AWS expands its serverless offerings with Aurora Serverless v2 and Sagemaker Serverless Inference

At its AWS Summit San Francisco, Amazon’s cloud computing arm today announced a number of product launches, including two focused on its serverless portfolio. The first of these is the GA launch of Amazon Aurora Serverless V2, its serverless database service, which can now scale up and down significantly faster than the previous version and is able to scale in more fine-grained increments. The other is the GA launch of SageMaker Serverless Inference. Both of these services first launched into preview at AWS re:Invent last December.

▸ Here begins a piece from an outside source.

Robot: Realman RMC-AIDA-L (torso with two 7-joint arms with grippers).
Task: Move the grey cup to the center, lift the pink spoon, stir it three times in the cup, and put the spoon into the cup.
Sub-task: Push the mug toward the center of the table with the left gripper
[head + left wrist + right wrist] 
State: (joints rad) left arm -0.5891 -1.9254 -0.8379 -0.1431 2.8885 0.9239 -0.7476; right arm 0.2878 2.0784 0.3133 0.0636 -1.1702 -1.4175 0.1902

Swami Sivasubramanian, the VP for database, analytics and ML at AWS, told me that more than 100,000 AWS customers today run their database workloads on Aurora and that the service continues to be the fastest-growing AWS service. He noted that previously, in version 1, scaling the database capacity would take five to 40 seconds and the customers had to double the capacity.

“Because it’s serverless, customers then didn’t have to worry about managing database capacity,” Sivasubramanian explained. “However, to run a wide variety of production workloads with [Aurora] Serverless V1, when we were talking to customers more and more, they said, customers need the capacity to scale in fractions of a second and then in much more fine-grained increments, not just doubling in terms of capacity.”

Sivasubramanian argues that this new system can save users up to 90% of their database cost when compared to the cost of provisioning for pre-capacity. He noted that there are no tradeoffs in moving to v2 and that all of the features in v1 are still available. The team changed the underlying computing platform and storage engine, though, so that it’s now possible to scale in these small increments and do so much faster. “It’s a really remarkable piece of engineering done by the team,” he said.

Already, AWS customers like Venmo, Pagely and Zendesk are using this new system, which went into preview last December. AWS argues that it’s not a very heavy lift to convert workloads that currently run on Amazon Aurora Serverless v1 to v2.

Image Credits: AWS

As for SageMaker Serverless Inference, which is now also generally available, Sivasubramanian noted that the service gives businesses a pay-as-you-go service for deploying their machine learning models — and especially those that often sit idle — into production. With this, AWS now offers four inferencing options: Serverless Inference, Real-Time Inference for workloads where low latency is paramount, SageMaker Batch Transform for working with batches of data, and SageMaker Asynchronous Inference for workloads with large payload sizes that may require long processing times. With that much choice, it’s maybe no surprise that AWS also offers the SageMaker Inference Recommender to help users figure out how to best deploy their models.